Requirement. Count the lines in the data below that have "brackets" in them, and reply with only that number.

Start of Data extract

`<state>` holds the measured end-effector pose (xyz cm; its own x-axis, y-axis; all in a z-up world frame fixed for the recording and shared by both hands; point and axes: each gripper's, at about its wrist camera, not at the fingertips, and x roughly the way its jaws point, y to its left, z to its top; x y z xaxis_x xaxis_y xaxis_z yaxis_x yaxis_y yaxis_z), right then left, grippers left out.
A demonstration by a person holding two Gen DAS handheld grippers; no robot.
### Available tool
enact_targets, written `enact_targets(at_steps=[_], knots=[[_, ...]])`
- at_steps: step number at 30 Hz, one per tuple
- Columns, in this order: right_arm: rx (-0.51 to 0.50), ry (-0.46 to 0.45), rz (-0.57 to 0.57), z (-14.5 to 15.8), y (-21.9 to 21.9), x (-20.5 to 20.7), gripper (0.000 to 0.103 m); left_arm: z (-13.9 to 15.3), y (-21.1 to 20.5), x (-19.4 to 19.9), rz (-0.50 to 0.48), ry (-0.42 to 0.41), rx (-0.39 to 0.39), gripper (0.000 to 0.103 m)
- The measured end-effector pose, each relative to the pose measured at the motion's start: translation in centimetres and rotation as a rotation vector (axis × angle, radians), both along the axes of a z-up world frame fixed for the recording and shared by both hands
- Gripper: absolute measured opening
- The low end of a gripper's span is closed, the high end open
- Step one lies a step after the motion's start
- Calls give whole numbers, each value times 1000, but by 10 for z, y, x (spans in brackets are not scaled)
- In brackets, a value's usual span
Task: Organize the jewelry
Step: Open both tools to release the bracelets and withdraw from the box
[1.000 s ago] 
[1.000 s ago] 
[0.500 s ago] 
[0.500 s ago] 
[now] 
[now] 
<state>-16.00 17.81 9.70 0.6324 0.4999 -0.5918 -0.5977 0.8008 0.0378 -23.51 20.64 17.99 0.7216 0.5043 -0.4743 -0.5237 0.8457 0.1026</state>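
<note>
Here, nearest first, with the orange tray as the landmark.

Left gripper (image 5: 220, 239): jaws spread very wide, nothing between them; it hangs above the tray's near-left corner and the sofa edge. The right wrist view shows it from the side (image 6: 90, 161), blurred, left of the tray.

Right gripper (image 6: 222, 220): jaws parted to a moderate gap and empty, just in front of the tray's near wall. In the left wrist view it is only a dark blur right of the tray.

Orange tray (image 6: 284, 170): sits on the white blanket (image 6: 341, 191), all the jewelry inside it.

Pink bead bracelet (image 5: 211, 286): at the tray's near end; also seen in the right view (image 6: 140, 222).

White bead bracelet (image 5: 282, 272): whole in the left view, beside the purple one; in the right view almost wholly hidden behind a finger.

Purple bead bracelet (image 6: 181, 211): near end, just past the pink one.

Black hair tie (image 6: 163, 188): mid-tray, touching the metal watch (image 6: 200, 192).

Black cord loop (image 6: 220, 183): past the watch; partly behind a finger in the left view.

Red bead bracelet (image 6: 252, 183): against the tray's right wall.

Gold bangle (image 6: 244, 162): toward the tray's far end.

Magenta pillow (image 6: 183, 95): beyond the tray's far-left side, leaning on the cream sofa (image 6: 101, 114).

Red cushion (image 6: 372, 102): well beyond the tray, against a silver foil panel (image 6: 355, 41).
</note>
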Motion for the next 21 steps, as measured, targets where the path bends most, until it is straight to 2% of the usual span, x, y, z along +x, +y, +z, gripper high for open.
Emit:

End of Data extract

Written answer. 2